Los que sueñan con imponer la novela del autoengendramiento suelen despreciar la palabra maestro. Les ayuda atenerse a una acepción que evoca al Enrique Muiño que representaba a Sarmiento como a un cascarrabias sentencioso con un fondo de pizarrón. Era en la película Su mejor alumno. Pero la palabra maestro se ha liberado lo suficiente como para caberle tanto a Leguisamo como a Gardel, que no enseñaban más –o nada menos– que con el ejemplo. Pero también se ha liberado para escaparse de la acepción pedagógica. Un maestro no es el que invita a seguir sus pasos para recibir un capital de conocimientos, a la manera de un archivo cerrado, ni el que somete a pruebas cada vez más difíciles hasta la iniciación en una suerte de secreto templario. Lacan y sus discípulos confirman que un maestro verdadero transmite lo que no sabe, que en última instancia enseña a aprender. Gorriarena era un maestro. Y no solamente porque tuviera alumnos. Que yo recuerde –porque fui una de ellos– no enseñaba técnica alguna. Más bien proponía su palabra como una condición discreta para que un deseo de pintar no se detuviera. Recuerdo sus sesiones colectivas de crítica de obra que entonces no se llamaban clínicas. Ante el trabajo de cada uno los demás iban hablando por orden de ubicación. Las reglas eran pocas: correrse del “yo siento que” hasta alguna precisión no necesariamente teórica, y hasta eran bienvenidas las apreciaciones artesanales, aun las de brocha gorda. Como en las reuniones de Alcohólicos Anónimos, no se juzgaba, se compartía. Nadie liquidaba a nadie, se indicaba cómo seguir. Gorriarena hablaba último pero sin hacer uso de los beneficios. Era algo así como un analista de lecturas críticas. El grupo era diverso y divertido, no recuerdo que hubiera psicópatas. Y resulta curioso que fuera mi madre la que, a través de un aviso publicado en un diario, me hubiera elegido ese maestro. Yo tenía dieciocho o diecinueve años. No hacía nada pero en esa nada había unos dibujos donde los títulos eran más largos que los trazos. Mi madre me acompañó el primer día de clase y se tranquilizó erróneamente con el señor que ya peinaba canas y su camada de alumnos no demasiado barbudos y limpios. De ese modo me introdujo ella misma en el matricidio a través de un espacio de la izquierda y la nueva figuración, de la libertad sexual y la vida en arte. (Era lindo el maestro con sus ojos claros y achinados, su boca a lo Brigitte Bardot y sus poses de flaco sinuoso.)
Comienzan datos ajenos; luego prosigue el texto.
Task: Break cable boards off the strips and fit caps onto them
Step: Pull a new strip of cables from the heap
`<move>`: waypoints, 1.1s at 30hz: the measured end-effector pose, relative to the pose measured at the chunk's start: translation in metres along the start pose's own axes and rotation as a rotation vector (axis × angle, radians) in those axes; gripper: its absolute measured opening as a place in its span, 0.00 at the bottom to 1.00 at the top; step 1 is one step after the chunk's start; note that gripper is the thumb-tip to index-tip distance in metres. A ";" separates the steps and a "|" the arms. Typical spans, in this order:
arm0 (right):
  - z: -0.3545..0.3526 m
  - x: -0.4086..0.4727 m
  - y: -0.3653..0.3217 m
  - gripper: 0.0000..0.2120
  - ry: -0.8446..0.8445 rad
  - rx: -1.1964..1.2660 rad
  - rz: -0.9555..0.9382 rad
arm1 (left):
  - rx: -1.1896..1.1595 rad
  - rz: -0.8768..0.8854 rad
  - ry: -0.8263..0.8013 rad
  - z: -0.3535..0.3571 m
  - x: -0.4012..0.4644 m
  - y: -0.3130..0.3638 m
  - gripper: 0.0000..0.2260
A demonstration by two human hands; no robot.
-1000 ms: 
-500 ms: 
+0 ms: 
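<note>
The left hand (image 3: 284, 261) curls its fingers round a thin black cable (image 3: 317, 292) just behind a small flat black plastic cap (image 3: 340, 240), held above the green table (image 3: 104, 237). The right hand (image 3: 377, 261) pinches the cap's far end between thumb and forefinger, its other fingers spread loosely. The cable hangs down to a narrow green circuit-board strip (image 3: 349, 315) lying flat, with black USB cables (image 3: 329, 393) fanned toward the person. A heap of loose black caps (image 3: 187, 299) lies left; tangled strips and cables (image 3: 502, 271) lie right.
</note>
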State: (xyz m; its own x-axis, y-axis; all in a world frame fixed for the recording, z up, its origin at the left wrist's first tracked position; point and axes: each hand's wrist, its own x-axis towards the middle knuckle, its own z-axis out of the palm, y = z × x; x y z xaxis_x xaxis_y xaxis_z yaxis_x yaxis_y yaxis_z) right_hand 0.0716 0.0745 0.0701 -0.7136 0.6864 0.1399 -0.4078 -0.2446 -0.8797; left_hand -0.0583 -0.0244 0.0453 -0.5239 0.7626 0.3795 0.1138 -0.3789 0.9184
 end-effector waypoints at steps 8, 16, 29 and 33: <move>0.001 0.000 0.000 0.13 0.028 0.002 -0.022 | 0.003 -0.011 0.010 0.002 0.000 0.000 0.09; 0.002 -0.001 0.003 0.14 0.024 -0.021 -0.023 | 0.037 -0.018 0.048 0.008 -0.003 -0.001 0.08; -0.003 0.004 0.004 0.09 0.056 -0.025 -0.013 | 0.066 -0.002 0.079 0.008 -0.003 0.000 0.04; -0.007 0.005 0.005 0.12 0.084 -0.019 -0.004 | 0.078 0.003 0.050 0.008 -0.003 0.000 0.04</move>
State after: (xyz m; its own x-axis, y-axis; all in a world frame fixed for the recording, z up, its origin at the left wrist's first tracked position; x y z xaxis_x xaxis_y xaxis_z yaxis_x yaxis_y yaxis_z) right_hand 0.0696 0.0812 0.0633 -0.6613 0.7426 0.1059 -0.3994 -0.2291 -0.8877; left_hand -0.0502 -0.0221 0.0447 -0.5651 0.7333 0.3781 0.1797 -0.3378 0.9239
–No se trata de si es o no pintura o si de pintás bien o mal, sino de que lo tuyo es demasiado narrativo –decía Gorriarena. Yo usaba en mis ejercicios una especie de trazo tutor que pretendía diferenciar superficies monocordes, realzar formas indecisas o más propias de la historieta o del diseño –en esa época esas diferencias eran pertinentes.
–¿Y este espermatozoide? ¿A dónde quiere llegar? (Gorriarena también me cachaba.)
Virgen muda, conscientemente yo plagiaba escenas de la concepción vistas al microscopio.
Gorriarena me ofreció a cambio de Andy Warhol, a Jackson Pollock.
–Lo que pasa es que soy una chica pop.
–Entonces hacé posters psicodélicos.
Los hice pero a sus espaldas.
El maestro admitía diversos proyectos artísticos pero no ocultaba que prefería el político, a condición de que se sostuviera sólo en color y forma. Por eso las banderitas que plantaba aquí y allá en sus obras se liberaban totalmente de su referencia cantada, se hacían banderas de autor y ante mi tirria por las pinturas del grupo Espartaco, con sus obreros bestializados y de cuerpos miméticos a las grandes maquinarias, me ofertó las torres de Roberto Aizemberg. (Era lo que se dice abierto.) Empecé a escribir: lo primero fue una serie de retratos literarios de Gorriarena y mis otros compañeros de taller, una suerte de estudiantina a la manera de Cortázar. Eran ilustrados. El retrato de Gorriarena se llamaba “Un deshollinador en la ciudad pop”. Pasada la transición, dejé de pintar. Un maestro es alguien que permite saber –da lugar a eso– que lo que uno quiere no es lo que dice querer. Gorriarena era un maestro también de ese modo. Y en preparar unos claritos extraordinarios.